* INSTRUCTIONS TO FOLLOW
List every line in this data where the string "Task" occurs.

——————

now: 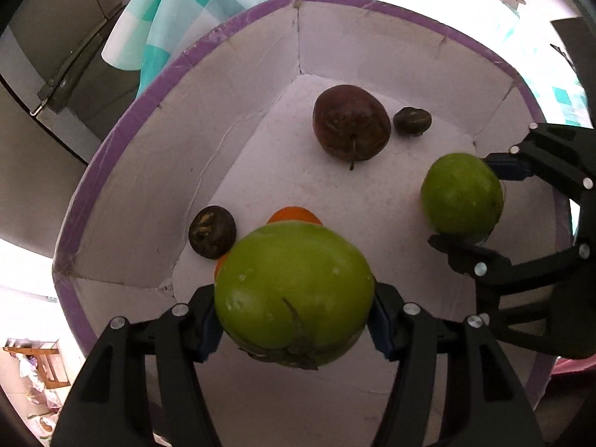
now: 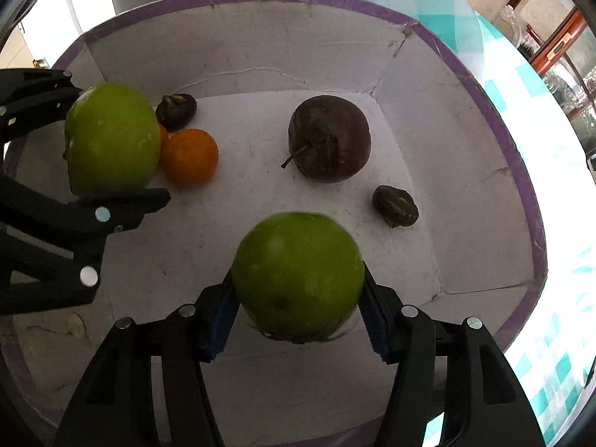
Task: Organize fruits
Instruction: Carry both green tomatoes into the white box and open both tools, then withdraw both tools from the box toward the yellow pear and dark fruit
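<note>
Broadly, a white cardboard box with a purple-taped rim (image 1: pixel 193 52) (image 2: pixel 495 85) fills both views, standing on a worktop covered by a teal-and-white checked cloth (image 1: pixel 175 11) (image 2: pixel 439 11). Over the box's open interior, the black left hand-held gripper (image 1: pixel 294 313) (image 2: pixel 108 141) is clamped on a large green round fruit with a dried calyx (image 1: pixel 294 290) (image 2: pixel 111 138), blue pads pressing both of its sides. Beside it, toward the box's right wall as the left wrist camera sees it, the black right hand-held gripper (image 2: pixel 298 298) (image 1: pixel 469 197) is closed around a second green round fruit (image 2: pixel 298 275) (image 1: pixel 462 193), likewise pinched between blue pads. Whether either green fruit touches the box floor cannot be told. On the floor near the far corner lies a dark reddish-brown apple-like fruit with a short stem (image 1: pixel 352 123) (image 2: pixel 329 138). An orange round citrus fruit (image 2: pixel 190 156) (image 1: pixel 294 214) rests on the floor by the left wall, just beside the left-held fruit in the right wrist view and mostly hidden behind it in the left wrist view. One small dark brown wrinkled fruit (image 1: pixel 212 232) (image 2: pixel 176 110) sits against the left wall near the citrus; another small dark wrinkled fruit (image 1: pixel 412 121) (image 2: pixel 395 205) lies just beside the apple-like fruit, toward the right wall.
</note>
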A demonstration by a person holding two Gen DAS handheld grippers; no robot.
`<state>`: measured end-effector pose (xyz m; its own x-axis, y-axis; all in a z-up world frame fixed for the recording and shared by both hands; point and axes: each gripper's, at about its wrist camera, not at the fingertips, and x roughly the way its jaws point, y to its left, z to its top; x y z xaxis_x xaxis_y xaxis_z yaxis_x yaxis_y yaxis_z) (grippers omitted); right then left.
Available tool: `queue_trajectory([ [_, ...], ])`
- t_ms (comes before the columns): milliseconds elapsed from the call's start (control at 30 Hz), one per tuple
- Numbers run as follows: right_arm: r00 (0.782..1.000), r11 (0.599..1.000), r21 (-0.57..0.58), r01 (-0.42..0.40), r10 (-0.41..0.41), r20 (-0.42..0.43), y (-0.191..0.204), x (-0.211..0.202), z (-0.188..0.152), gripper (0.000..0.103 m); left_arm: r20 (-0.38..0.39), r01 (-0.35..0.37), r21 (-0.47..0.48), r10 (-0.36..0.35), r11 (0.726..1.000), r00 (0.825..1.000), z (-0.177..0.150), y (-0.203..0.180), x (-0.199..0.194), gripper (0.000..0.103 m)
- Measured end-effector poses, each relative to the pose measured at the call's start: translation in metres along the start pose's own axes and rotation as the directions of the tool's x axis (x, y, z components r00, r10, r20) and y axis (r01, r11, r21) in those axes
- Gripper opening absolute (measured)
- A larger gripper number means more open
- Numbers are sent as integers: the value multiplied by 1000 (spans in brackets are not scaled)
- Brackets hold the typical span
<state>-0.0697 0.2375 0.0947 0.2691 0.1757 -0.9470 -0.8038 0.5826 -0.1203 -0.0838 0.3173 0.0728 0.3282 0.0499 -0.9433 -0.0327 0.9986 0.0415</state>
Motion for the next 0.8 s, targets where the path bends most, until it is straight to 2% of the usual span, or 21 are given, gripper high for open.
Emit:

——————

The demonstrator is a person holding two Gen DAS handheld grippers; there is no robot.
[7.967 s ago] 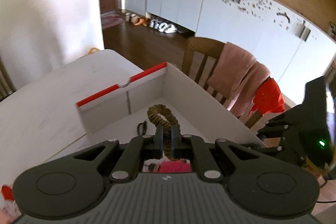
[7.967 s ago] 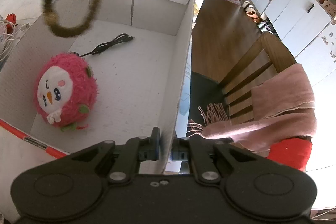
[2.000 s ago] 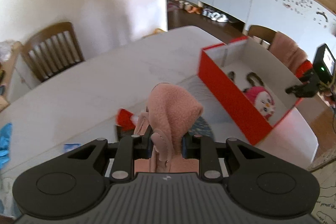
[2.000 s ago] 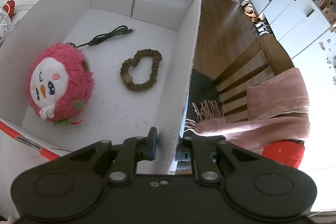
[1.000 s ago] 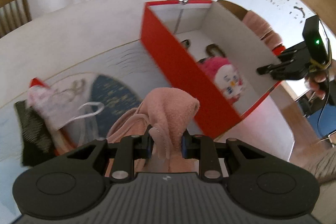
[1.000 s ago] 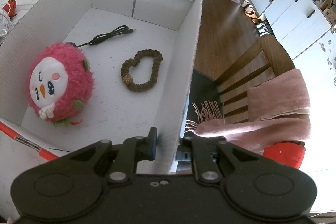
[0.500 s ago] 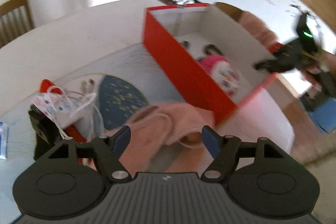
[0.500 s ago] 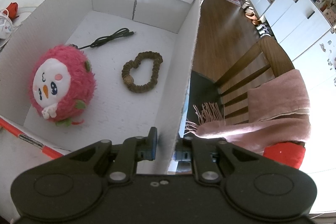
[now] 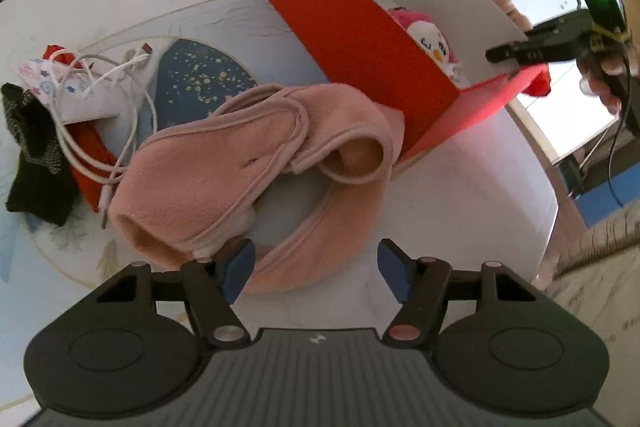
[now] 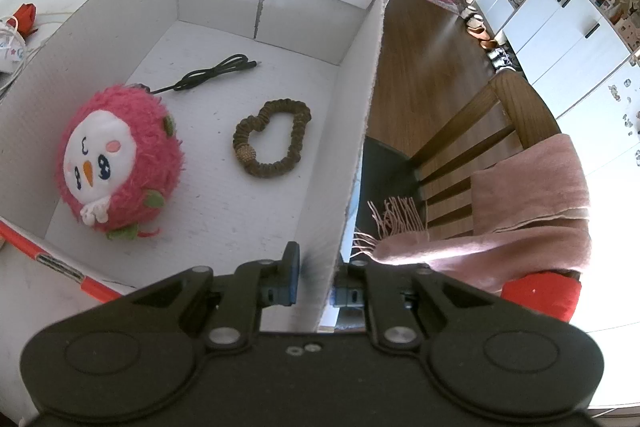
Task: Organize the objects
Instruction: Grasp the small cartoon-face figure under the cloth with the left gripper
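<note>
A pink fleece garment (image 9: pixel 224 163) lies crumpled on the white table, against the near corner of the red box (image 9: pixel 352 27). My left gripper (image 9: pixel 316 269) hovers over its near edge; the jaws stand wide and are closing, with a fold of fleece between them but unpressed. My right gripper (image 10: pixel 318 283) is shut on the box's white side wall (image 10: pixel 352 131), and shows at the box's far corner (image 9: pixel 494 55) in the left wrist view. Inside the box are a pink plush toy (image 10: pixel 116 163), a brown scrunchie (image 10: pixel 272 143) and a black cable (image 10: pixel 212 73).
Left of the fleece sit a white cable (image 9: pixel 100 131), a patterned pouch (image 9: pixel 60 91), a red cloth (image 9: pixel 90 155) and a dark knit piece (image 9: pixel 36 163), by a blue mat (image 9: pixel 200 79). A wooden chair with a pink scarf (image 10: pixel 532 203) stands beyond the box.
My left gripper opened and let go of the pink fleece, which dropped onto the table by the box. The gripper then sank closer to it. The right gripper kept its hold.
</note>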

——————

* EXERCISE SOLUTION
Task: Organize fruits
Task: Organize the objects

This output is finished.